Just enter your zip code into a bird identification app, and you’ll get 20 common birds in your area. ©John T. Andrews

A quick count of the field guides lined up on the bookshelves in my office currently numbers about 25 tomes. Some are quite hefty at several hundred pages, and some are nothing more than large-format, laminated sheets.

If I look in the glove compartment of my car, I could probably dig up a few more, which are pocket-sized and portable. But what’s even more convenient than these paper versions—and pretty cool to boot—are the field guides you can download into a mobile device.

For example, at audubon.org/apps, you can get apps for identifying trees, birds, wildflowers, mammals, reptiles and fish. You can even break it down more specifically with apps on Texas wildflowers or New England birds.

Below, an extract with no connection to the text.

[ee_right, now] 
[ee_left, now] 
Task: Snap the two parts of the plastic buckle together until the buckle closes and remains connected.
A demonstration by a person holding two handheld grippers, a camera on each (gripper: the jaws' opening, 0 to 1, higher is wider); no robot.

And at wildtones.com, you can get the Peterson Field Guide to Backyard Birds for your iPhone. These new apps do what your printed field guide never could: not only can you see the bird images and maps and read the descriptive text, but they allow you to hear the bird calls. Making bird identification even easier, if you enter in a zip code, the app will shift through 900 North American bird species and show you the 20 most commonly found in your area.

You can get apps for identifying almost anything, including trees, birds, mammals and fish. ©John T. Andrews

With such a wealth of scientific and local information at our fingertips, are old-fashioned “naturalist” guides a threatened species?

The age of Aquarius

“Naturalists” are professionals with field skills and experience, and a significant knowledge of and passion for a particular region’s wildlife and plants. They are as apt to get excited about a beetle scuttling across their paths as they are about a 900-pound bruin. We tend to idolize and revere them; for while climatologists, vulcanologists and ecologists argue over policy matters and endless statistics, the naturalist is “out there,” pointing at the red-tailed hawk circling overhead or the lady’s-slipper orchid underfoot. They guide wide-eyed eco-tourists into new lands and converse poetically about a natural world we’ve somehow forgotten while in our cubicles and committee meetings.

But innovations in information technology in the last few years are starting to give naturalist guides an aura more associated with love beads and earth shoes than laptops and eco-credits. Anyone with a Twitter account can send out a request for recommendations on an area’s best places to eat or stay for a night and receive hundreds of tips back almost instantaneously. Much like travel agents and punch-card airline tickets, naturalist guides may soon become quaint relics of the travel industry, rather than trip essentials.

My in-the-flesh guide and me (with “thumbs up”) on a mountain in Patagonia. ©Jane Schneider

A walk on the wild side

Sometimes, I choose to travel to a particular location because I know it’s going to be hard for me to be there. I’m afraid of high places; so a few years ago, I decided to go to see the Andes, in the mountainous region of Patagonia. At one point during a hike in Torres del Paine National Park, I was sure I’d have to drop out and turn back. The narrow trail before us was bordered on one side by a steep, nearly vertical rock wall; and on the other by a nearly vertical, deep drop. Seeing my knees start to buckle under me, my naturalist guide came over and told me a story. “I used to be extremely afraid of the water,” she confided. “I tried everything to get over my fear, but nothing seemed to work. So, I took a few swimming lessons and then forced myself to jump off a diving board.”

I picked up my pack and soldiered on.

After my somewhat successful hike—I managed to make it partway through the toughest portion of the trail (albeit, glued and flattened against the rock wall most of the way)—my guide took my camera from me and handed it to another traveler. She asked her to take a photo of us on the trail, our hands in the “thumbs up” position. She then gave me a big smile and a hug.

I’m pretty sure there’s no app for that.

Do you think naturalist tour guides are becoming obsolete? Have you ever opted to use technology rather than hire a person to help you navigate the nature of an area?